I was scrolling through Facebook today, like the kids do, and saw a picture on a page I follow that showed a very simple but elegant dovetail/rabbet joint with reinforcing pins. 

What are some of you guys' favorite joinery techniques?

Reactions: Like 3 | Way Cool 3


----------



## Schroedc (Oct 1, 2017)

El Guapo said:


> I was scrolling through Facebook today, like the kids do, and saw a picture on a page I follow that showed a very simple but elegant dovetail/rabbet joint with reinforcing pins.
> 
> What are some of you guys' favorite joinery techniques?
> 
> View attachment 135055



Wow, I like the looks of that joint, Especially since I just got a plane to do that.... Although I wonder on strength compared to a regular dovetail or finger joint.

Reactions: Like 1 | Way Cool 3


----------



## Tony (Oct 1, 2017)

Schroedc said:


> Wow, I like the looks of that joint, Especially since I just got a plane to do that.... Although I wonder on strength compared to a regular dovetail or finger joint.
> 
> View attachment 135057



I would think with the combination of the dovetail and the pin that would be more than sufficient to hold. It's a cool looking joint nonetheless! Tony

Reactions: Agree 4


----------



## El Guapo (Oct 1, 2017)

Schroedc said:


> Wow, I like the looks of that joint, Especially since I just got a plane to do that.... Although I wonder on strength compared to a regular dovetail or finger joint.



This definitely wouldn't be as strong as a regular dovetail, but between the surface area for glue and added strength from the dowels, I think it would be more than sufficient for most drawers.

Reactions: Like 1 | Agree 2


----------



## El Guapo (Oct 1, 2017)

Also, credit should be given to the woodworkers guild and the wood whisperer.

Reactions: Like 1


----------



## Brink (Oct 1, 2017)

I personally do not like the above pictured joint. Too much endgrain gluing, not enough mechanical locking, and most of the stress will be on the pins.
For the amount of effort to cut that joint, a lock-rabet would have been easier to cut and stronger.

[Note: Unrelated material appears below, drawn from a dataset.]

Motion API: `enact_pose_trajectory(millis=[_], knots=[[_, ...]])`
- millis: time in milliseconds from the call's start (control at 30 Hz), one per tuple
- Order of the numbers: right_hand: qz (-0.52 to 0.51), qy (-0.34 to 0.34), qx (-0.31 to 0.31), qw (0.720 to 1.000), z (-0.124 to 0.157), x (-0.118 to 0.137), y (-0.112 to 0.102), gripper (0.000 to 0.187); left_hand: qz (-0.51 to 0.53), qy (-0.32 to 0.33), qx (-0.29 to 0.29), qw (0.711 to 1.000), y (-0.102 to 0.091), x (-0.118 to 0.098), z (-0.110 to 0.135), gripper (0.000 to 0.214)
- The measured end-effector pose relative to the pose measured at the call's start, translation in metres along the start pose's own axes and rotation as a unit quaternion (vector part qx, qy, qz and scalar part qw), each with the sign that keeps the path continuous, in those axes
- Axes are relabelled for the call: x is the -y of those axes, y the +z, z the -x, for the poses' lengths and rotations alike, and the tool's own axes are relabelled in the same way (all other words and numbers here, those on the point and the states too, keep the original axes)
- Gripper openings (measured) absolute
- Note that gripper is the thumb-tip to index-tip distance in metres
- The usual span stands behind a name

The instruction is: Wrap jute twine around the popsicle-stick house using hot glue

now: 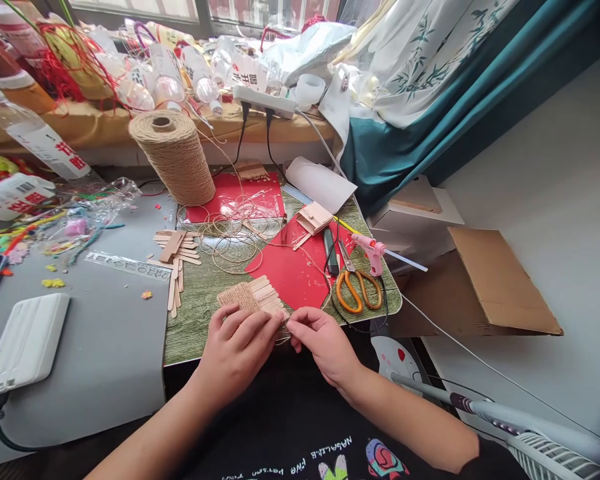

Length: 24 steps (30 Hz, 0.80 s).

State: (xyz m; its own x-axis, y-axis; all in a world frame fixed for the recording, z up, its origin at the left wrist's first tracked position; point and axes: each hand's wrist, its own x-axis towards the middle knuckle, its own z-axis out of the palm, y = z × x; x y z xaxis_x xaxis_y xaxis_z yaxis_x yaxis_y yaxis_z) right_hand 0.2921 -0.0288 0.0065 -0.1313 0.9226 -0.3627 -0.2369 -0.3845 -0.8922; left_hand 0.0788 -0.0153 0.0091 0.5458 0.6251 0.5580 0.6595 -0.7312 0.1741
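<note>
A flat panel of craft sticks [269, 293], its left part wrapped in twine [237, 297], lies near the front edge of the table. My left hand [245, 340] is closed on the panel's near side, thumb hidden. Close by at the panel's right corner, my right hand [325, 343] pinches with thumb and forefinger on what looks like the twine strand, mostly covered by the fingertips. A loose loop of twine hangs just under the hands. Loose coils of twine [230, 240] run back toward a large twine spool [173, 157] standing upright.
Right of the panel lie red card [300, 273], orange-handled scissors [356, 287], a black cutter [331, 252] and a pink glue gun [371, 252] with its cord. Loose craft sticks [177, 273] are at left. A small stick box [314, 217] sits behind. A white power bank [26, 343] lies far left.
</note>
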Motion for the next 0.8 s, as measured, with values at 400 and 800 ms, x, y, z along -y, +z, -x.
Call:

As for my favorite, it depends on the job at hand.

Reactions: Like 3


----------



## Mike1950 (Oct 1, 2017)

Brink is right, lots of endgrain. But couple more pins and it is very strong. Before machined DT's they did drawers with pins for about 25 yrs. I will get a picture of mine. @Kenbo will remember name of that joint.

Reactions: Like 1


----------



## Don Ratcliff (Oct 1, 2017)

I really enjoy watching the Japanese jointery videos out there. If you haven't seen them you must.

Reactions: Agree 4


----------



## Sprung (Oct 1, 2017)

Mike1950 said:


> Brink is right, lots of endgrain. But couple more pins and it is very strong. Before machined DT's they did drawers with pins for about 25 yrs. I will get a picture of mine. @Kenbo will remember name of that joint.



Knapp joint is the name. Used for a while in the late 1800's. I think the knapp joint looks pretty cool. We have a dresser in our home that has them - old piece of furniture, finish is pretty worn but it's still going strong and still in use - my wife uses it for her clothes. As far as I can tell, the dresser has only had 2 or 3 very minor repairs, and one of them was by me earlier this year.

Reactions: Informative 2


----------



## TimR (Oct 1, 2017)

Brink said:


> ...Too much endgrain gluing, not enough mechanical locking, and most of the stress will be on the pins....


Ok, educate me for future reference on issue with end-grain gluing.


----------



## Brink (Oct 1, 2017)

TimR said:


> Ok, educate me for future reference on issue with end-grain gluing.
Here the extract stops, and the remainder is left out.